Last month in Cades Cove and Pigeon Forge.


----------



## wvdawg (Nov 12, 2009)

very nice!


----------



## Crickett (Nov 12, 2009)

Beautiful shots!


----------



## leo (Nov 13, 2009)

very nice shots!!, thanks for sharing them


----------



## Hoss (Nov 15, 2009)

Great shots.  I really like the colors in that first one.

Hoss


----------



## 57bronco (Nov 16, 2009)

In the first one I didn't do anything to the color, but I had to do a lot of editing to remove the tree limbs. 
Thanks for the comments.


----------



## djlawson (Nov 17, 2009)

Very nice shots.  I have been to Cades Cove.  Lots of opportunity for some great pictures.


----------



## Lindseys Grandpa (Nov 18, 2009)

Great pictures.
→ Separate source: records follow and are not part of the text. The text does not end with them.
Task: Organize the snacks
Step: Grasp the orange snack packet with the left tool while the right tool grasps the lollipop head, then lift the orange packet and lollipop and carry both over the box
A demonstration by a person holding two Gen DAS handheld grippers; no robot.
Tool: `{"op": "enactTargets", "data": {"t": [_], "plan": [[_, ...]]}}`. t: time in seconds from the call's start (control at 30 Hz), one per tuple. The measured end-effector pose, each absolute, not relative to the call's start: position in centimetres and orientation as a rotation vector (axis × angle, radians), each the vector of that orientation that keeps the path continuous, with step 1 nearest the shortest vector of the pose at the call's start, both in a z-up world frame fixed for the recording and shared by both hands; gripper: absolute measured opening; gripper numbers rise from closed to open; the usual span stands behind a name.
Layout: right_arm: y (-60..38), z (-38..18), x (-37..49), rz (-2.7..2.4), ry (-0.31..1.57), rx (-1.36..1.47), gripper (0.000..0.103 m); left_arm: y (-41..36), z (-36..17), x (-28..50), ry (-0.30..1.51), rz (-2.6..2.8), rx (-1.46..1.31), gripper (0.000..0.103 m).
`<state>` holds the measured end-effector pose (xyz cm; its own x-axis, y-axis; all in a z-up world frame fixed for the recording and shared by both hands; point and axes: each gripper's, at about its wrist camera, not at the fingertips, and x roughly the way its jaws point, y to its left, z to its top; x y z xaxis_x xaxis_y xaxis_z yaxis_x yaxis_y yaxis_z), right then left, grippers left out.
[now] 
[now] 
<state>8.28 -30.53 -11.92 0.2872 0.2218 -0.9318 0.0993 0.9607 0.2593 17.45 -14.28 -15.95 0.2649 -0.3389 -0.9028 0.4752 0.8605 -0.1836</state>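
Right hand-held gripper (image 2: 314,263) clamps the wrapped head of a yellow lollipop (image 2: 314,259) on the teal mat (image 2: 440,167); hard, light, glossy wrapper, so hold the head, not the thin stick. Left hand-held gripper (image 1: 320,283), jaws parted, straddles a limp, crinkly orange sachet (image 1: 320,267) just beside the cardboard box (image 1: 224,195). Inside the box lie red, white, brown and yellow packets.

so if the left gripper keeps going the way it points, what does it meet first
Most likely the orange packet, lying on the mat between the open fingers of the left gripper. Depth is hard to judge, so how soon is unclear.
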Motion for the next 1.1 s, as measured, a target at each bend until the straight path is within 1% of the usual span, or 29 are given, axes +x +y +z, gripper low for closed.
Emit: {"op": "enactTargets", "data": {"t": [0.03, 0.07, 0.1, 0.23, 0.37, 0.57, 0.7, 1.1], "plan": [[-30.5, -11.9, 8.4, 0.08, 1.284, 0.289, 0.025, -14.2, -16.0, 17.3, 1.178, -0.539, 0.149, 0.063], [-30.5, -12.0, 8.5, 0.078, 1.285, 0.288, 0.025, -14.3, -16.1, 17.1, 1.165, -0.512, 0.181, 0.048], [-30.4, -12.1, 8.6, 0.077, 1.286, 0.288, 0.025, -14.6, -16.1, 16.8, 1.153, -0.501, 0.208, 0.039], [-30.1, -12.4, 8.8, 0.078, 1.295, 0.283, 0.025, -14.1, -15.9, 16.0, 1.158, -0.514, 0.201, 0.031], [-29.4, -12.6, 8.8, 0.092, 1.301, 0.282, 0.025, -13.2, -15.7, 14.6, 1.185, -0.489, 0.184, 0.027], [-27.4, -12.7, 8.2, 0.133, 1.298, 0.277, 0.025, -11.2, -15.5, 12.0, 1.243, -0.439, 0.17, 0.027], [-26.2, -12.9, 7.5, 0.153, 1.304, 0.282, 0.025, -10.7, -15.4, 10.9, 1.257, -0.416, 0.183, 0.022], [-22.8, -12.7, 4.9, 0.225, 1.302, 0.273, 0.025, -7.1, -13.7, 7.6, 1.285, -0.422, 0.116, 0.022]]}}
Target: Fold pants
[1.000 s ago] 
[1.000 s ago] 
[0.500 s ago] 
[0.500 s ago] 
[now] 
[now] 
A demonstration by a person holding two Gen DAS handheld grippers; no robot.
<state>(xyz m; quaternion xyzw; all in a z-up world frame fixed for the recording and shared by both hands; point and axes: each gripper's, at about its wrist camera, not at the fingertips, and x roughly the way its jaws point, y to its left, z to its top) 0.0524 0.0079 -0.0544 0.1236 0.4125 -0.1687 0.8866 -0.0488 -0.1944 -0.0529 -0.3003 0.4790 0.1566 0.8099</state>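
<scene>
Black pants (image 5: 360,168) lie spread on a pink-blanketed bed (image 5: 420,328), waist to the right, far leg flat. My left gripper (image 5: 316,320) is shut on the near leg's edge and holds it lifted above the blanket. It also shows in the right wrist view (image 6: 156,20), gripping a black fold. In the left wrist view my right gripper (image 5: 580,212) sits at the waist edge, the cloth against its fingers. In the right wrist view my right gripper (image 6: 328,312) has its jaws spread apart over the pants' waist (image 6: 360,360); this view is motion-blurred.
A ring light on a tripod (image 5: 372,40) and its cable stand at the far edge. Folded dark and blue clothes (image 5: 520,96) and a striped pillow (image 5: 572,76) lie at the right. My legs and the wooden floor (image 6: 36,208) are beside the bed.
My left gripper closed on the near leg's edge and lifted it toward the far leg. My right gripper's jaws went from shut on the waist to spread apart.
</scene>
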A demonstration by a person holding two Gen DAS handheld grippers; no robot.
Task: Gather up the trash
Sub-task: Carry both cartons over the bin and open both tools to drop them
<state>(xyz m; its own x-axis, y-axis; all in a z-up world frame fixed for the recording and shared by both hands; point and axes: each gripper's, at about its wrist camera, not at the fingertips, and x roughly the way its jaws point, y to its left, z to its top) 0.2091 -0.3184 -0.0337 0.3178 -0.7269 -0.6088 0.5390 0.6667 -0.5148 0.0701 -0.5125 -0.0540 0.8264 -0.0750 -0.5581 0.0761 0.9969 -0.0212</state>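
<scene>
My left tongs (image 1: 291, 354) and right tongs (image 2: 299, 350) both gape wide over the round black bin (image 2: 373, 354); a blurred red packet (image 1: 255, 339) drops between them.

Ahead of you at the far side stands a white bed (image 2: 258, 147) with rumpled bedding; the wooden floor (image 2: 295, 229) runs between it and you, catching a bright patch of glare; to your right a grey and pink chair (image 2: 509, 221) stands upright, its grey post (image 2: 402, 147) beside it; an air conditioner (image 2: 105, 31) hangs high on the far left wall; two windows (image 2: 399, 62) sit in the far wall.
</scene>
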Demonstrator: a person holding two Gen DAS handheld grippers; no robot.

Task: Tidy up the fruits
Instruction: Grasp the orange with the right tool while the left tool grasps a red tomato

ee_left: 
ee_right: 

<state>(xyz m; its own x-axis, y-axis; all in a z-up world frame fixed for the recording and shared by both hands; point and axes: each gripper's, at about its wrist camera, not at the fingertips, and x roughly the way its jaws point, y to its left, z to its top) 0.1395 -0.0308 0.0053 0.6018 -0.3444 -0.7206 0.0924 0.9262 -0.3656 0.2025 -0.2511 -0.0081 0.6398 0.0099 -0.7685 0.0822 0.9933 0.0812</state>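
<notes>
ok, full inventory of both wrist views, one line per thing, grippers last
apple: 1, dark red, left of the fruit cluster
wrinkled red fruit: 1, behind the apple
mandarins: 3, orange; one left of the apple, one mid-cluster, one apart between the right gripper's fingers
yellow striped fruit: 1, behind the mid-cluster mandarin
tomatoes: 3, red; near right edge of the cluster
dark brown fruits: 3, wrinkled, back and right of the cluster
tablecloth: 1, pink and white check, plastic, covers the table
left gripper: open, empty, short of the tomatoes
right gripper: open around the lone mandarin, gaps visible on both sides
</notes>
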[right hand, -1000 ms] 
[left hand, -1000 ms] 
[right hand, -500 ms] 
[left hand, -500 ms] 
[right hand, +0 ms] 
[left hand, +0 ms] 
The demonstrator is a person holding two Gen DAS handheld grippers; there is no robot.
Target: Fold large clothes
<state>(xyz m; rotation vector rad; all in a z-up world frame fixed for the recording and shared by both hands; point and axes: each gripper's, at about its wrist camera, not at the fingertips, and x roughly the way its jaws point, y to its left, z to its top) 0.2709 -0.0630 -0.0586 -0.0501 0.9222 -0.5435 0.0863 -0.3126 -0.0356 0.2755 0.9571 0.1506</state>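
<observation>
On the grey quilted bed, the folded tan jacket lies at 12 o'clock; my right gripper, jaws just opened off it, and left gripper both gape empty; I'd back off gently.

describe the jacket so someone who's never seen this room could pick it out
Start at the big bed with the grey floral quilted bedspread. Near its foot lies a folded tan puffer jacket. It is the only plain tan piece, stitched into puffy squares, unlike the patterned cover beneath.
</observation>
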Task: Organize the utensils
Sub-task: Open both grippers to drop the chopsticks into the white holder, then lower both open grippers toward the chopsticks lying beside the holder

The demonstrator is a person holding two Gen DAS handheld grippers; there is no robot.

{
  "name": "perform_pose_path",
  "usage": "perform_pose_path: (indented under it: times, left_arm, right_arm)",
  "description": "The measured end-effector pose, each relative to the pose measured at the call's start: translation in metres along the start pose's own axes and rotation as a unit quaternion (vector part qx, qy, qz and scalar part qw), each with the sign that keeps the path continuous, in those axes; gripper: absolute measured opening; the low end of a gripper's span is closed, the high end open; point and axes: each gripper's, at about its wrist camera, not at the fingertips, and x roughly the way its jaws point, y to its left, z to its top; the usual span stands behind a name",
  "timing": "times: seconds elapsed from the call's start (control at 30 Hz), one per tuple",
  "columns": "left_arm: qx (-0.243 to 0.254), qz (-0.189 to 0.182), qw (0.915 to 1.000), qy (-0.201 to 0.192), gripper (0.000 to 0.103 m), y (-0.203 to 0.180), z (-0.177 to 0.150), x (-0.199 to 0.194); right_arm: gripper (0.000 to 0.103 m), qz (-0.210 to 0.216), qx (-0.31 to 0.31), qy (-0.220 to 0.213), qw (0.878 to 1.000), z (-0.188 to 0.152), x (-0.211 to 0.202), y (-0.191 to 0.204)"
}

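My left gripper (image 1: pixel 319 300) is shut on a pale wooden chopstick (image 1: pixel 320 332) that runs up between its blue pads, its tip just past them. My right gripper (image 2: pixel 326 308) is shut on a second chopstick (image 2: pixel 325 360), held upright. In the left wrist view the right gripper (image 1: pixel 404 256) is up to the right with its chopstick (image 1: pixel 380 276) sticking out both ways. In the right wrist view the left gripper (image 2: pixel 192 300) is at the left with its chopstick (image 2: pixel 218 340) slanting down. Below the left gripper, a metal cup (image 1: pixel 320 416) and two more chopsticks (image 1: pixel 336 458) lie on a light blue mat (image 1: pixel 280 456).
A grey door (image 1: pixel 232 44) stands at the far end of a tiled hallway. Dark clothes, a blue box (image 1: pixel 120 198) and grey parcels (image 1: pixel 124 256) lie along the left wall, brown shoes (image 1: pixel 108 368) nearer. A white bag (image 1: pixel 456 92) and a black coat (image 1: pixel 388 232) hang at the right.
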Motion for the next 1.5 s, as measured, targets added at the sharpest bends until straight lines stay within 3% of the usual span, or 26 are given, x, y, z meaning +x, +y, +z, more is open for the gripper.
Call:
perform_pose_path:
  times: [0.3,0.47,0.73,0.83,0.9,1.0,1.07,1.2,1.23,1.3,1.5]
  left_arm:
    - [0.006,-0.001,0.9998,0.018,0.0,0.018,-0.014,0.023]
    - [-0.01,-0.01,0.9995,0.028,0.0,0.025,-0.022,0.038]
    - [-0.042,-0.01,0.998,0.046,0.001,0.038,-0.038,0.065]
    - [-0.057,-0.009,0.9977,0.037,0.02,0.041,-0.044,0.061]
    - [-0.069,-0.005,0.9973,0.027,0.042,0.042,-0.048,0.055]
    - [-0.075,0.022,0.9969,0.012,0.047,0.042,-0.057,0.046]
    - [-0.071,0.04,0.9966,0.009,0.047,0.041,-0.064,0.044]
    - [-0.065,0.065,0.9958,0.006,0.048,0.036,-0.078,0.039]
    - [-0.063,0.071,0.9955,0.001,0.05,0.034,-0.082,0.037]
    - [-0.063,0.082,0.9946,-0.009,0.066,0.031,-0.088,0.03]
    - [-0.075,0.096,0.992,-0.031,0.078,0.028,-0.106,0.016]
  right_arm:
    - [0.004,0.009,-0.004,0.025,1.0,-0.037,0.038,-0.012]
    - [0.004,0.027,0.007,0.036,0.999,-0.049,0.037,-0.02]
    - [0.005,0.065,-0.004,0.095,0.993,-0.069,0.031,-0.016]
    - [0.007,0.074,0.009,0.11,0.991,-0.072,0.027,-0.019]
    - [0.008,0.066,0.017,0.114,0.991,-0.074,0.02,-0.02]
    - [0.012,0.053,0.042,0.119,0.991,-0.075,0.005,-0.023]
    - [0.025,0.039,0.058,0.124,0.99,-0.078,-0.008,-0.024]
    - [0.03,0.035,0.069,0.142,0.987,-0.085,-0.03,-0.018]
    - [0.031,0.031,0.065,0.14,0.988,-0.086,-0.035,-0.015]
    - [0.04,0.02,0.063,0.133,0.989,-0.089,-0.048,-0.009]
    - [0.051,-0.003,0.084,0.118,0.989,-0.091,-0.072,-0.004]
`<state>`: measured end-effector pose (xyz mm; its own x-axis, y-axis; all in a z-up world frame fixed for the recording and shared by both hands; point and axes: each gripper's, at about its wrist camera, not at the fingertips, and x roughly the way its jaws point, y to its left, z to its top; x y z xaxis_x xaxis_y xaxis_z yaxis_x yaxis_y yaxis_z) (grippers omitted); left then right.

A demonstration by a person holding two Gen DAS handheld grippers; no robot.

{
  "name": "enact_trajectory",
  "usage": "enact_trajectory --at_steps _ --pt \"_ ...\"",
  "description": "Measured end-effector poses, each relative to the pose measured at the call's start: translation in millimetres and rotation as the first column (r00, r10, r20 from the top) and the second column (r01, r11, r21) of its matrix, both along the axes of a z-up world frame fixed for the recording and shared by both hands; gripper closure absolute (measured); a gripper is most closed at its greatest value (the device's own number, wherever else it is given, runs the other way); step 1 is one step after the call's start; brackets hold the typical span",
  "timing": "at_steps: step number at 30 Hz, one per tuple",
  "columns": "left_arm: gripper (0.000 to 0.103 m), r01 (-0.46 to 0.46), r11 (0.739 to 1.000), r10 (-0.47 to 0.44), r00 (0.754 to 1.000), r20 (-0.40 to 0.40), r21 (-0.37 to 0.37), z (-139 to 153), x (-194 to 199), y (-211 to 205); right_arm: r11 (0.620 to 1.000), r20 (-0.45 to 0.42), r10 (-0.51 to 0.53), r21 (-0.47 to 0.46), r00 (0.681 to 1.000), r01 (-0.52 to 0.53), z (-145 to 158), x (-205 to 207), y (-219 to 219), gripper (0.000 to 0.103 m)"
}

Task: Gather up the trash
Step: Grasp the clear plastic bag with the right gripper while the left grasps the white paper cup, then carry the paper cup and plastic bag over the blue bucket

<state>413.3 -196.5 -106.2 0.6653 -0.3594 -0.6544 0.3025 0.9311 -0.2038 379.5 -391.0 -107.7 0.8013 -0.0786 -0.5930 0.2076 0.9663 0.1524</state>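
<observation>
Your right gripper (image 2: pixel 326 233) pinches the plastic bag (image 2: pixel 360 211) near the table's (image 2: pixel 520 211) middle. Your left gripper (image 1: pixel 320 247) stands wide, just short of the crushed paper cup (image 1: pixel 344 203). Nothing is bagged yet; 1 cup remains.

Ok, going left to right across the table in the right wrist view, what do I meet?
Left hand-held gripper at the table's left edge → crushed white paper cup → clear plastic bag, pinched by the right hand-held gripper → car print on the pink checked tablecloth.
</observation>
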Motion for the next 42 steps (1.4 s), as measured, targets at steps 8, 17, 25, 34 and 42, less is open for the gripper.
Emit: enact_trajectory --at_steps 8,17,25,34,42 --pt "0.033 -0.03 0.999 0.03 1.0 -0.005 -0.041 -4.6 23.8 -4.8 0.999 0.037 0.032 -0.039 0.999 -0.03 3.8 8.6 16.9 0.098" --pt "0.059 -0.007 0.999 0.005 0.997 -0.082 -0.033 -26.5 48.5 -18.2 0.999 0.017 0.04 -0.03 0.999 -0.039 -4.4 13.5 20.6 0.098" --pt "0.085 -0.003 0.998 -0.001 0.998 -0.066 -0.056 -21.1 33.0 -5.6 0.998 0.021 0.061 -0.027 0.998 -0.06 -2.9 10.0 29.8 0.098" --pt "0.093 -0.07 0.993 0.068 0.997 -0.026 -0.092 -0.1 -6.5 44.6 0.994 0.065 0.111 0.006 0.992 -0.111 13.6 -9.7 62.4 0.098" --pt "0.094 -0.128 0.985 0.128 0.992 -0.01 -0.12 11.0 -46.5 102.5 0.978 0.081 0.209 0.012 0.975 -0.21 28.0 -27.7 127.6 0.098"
I took a bunch last month and am trying to learn how to put on computer(i am dumber that rock when it comes to these things) i will post them.


----------



## Paymaster (Nov 18, 2009)

Love Cade's Cove! Thanks for sharing the great pics!


----------



## DRB1313 (Nov 18, 2009)

One of my favorite places!! Nice pics.


----------